About this exercise: Please copy out the entries below exactly, beginning with the line that contains "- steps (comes" and ending with the line that contains "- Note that", and include nothing outside that span.

(Items from a data source)
::::

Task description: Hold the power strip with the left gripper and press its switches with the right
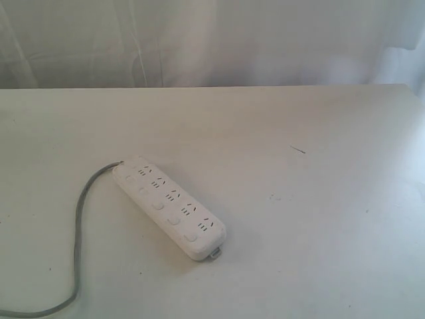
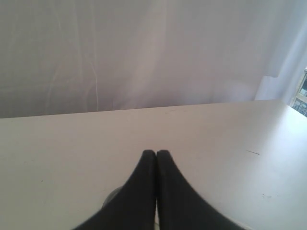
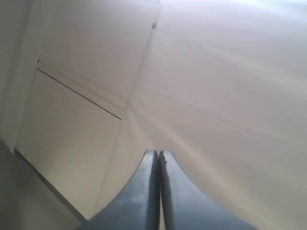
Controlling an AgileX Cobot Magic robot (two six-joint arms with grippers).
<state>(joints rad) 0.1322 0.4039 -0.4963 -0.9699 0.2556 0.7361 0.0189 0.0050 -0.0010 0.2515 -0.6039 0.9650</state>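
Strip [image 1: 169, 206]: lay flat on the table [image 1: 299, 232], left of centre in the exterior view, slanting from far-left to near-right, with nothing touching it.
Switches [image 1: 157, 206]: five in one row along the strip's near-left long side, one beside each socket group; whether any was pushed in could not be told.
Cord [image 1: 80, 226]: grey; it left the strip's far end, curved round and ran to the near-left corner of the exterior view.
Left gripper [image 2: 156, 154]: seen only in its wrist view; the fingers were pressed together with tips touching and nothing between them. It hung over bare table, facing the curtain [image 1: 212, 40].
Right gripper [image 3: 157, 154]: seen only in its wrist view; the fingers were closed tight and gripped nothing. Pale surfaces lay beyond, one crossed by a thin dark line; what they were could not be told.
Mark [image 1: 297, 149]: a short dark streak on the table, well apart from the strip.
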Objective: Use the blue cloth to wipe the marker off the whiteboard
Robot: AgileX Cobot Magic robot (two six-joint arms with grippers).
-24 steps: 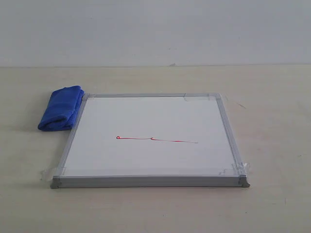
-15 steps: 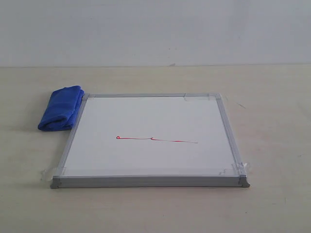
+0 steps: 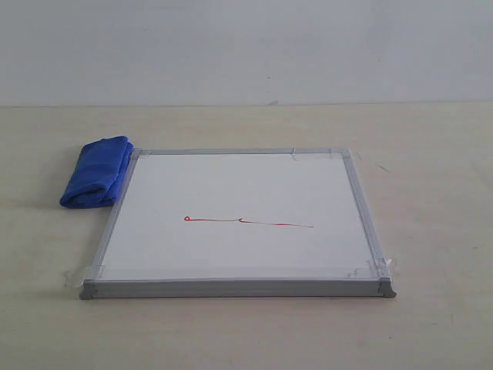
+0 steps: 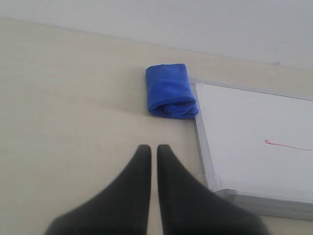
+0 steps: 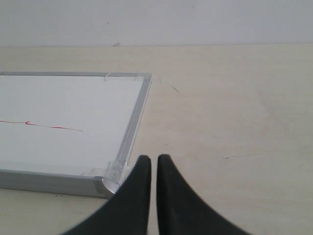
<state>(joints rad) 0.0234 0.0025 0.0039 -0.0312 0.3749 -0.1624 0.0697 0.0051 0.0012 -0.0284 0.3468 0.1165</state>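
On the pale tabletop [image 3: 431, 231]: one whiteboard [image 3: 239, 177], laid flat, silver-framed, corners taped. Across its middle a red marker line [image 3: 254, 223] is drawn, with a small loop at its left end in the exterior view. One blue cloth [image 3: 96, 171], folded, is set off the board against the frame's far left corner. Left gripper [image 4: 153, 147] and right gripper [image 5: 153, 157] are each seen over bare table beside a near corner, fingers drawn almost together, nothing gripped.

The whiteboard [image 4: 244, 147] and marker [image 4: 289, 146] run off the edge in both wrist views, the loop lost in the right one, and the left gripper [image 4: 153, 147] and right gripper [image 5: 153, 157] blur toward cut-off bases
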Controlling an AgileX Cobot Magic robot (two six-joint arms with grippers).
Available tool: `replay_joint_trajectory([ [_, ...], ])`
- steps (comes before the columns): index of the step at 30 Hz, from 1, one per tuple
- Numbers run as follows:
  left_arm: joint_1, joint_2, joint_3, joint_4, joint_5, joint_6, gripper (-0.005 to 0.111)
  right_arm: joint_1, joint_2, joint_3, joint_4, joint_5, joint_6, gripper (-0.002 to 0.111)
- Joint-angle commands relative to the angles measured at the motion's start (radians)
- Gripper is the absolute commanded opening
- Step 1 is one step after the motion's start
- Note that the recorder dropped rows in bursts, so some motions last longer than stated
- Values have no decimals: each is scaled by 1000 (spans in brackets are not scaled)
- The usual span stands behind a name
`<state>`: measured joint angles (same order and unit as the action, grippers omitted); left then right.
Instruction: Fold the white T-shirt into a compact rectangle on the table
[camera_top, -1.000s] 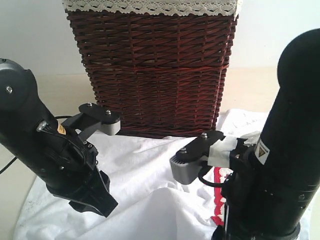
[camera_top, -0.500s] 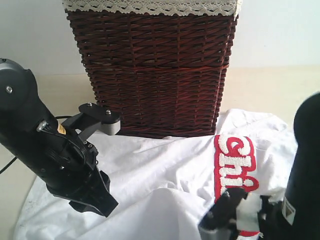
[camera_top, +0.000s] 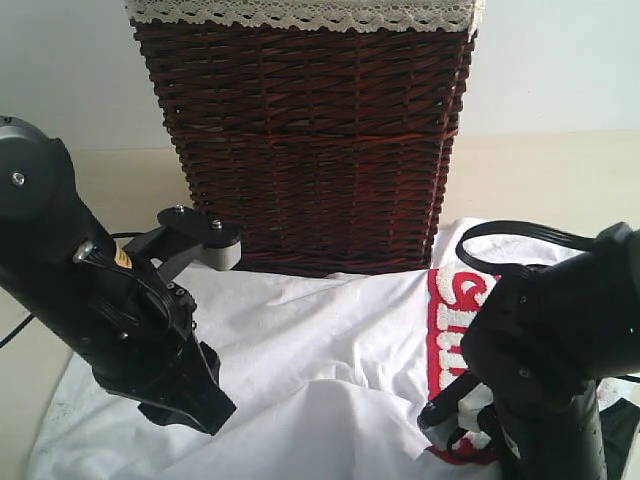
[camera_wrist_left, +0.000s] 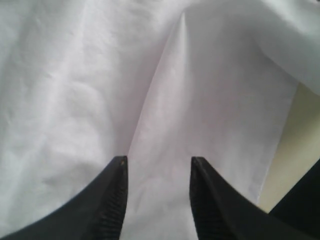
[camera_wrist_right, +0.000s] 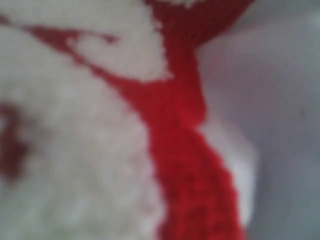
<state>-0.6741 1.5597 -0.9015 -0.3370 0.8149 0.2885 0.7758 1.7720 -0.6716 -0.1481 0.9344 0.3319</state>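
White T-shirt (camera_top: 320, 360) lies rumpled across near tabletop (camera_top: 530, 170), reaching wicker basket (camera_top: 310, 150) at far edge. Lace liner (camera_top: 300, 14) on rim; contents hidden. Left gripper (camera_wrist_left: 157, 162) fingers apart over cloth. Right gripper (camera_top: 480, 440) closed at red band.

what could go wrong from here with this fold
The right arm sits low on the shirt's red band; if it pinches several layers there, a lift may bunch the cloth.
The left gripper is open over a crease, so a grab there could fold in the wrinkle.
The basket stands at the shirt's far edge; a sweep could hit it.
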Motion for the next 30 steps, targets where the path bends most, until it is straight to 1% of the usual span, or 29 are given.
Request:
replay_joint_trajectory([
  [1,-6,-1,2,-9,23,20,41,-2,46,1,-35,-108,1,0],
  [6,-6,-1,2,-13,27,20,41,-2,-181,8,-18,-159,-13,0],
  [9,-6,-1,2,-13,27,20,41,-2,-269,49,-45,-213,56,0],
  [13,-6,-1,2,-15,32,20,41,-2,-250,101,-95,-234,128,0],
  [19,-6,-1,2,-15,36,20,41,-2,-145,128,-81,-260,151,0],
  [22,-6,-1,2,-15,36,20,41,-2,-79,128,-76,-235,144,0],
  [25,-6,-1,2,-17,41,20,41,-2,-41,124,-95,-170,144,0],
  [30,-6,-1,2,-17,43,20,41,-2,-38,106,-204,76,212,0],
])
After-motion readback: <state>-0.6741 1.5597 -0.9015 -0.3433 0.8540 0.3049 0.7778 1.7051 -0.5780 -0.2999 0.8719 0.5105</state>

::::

Result of this exercise:
- steps (comes before the columns): index of the step at 30 Hz, from 1, one per tuple
- Numbers run as follows:
  left_arm: joint_1, joint_2, joint_3, joint_4, joint_5, joint_6, gripper (-0.005 to 0.111)
  right_arm: joint_1, joint_2, joint_3, joint_4, joint_5, joint_6, gripper (-0.002 to 0.111)
- Joint-angle commands relative to the angles measured at the motion's start (radians)
- Gripper is the absolute commanded opening
- Step 1 is one step after the motion's start
- Note that the recorder dropped rows in bursts, so some motions last longer than stated

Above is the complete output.